Throughout, Wilder uses theatrical devices, setting the play in the actual theater where it’s being performed, and a main character is the stage manager of the theater, who directly addresses the audience.
Richardson’s “Their Town” updates things considerably (including placing the action in the present), and it originally did two full weekends at Playcrafters, with the last performance the first weekend of March 2020, just before COVID shutdowns. “Their Town” presents life, marriage, and death in a small Midwestern town. A day and a night go by as people just try to get by in the new century.
“I love and hate ‘Our Town’,” Richardson, 28, said this week. “I love the core message, which is ‘Enjoy your life, take stock of where you are’ – which is such a good and important message.”
He doesn’t like that the show is old and long, and takes so many actors to put on.
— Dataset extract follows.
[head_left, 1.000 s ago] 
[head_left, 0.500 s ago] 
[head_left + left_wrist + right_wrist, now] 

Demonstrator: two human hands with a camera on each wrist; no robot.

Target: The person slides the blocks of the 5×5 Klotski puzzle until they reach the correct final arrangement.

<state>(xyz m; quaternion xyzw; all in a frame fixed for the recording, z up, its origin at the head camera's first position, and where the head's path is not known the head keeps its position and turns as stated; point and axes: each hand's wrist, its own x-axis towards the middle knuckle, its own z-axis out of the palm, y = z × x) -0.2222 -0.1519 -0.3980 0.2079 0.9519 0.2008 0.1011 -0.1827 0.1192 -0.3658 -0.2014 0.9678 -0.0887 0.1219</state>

“The message is important, so I wanted to tell the story with not 30 actors,” Richardson joked. “What I incorporated is the overall feeling of the original – which is a small, quaint little town where people are having normal, day-to-day problems.”
“Their Town” features Brittany Anderson (Emily), Drew DeKeyrel (George), Emmalee Hillburn (Michelle), Adam Cerny (He), Taylor Lynn Gravert (She), Louie Fischer (Bernard) and Alisha Hanes (Cierra).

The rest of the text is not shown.